■ EXERCISE INSTRUCTIONS
Copy exactly the line containing "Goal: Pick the" and all lines after it, through the last line of the material below; omit everything before it.
━━━━━━━━━━━━━━━━
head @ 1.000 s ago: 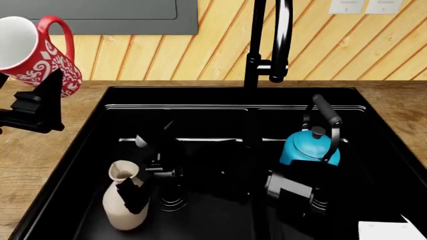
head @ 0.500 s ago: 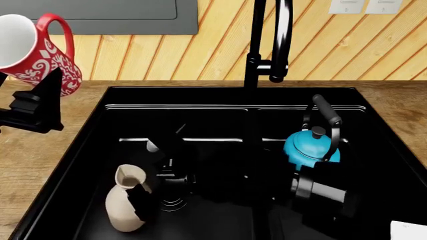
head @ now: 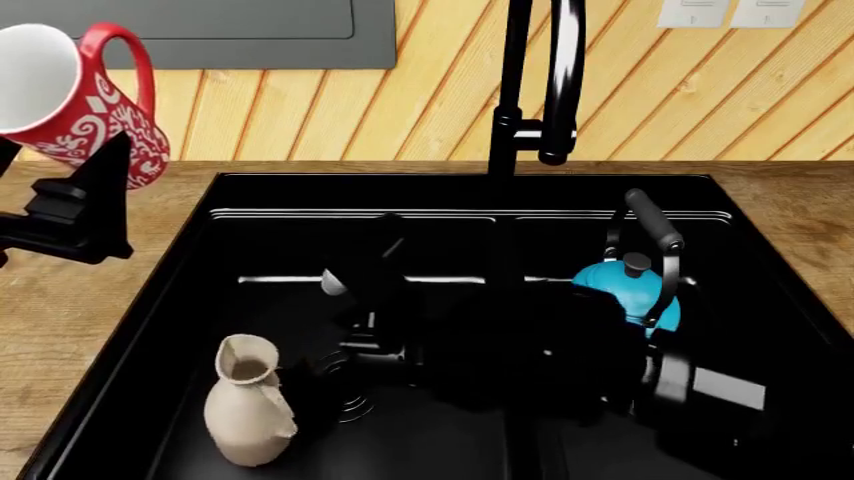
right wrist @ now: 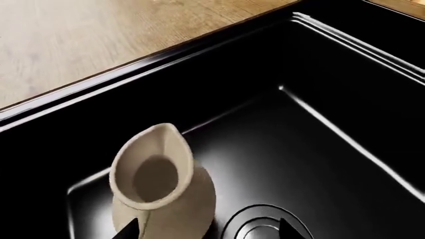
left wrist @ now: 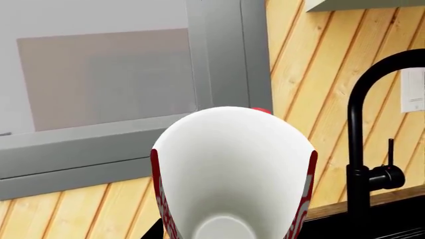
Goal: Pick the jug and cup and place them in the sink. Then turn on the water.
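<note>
Inside the big black double sink (head: 441,190), left of its drain: cream clay jug (head: 250,412) standing alone now, let go. Right gripper (head: 367,290) open, pulled back. Red flowery mug (head: 74,95) still clamped by left gripper (head: 67,215), over the wooden bench (head: 80,310). Mug next.

Matte ceramic jug (head: 248,417); glossy black sink (head: 441,186).
</note>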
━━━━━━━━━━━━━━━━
■ COMPLETED TASK
Goal: Pick the jug and cup and place them in the sink. Then turn on the water.
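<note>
Inside the big black double sink (head: 441,190), left of its drain: cream clay jug (head: 250,412) standing alone now, let go. Right gripper (head: 367,290) open, pulled back. Red flowery mug (head: 74,95) still clamped by left gripper (head: 67,215), over the wooden bench (head: 80,310). Mug next.

Matte ceramic jug (head: 248,417); glossy black sink (head: 441,186).
</note>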

This exercise has been fully answered.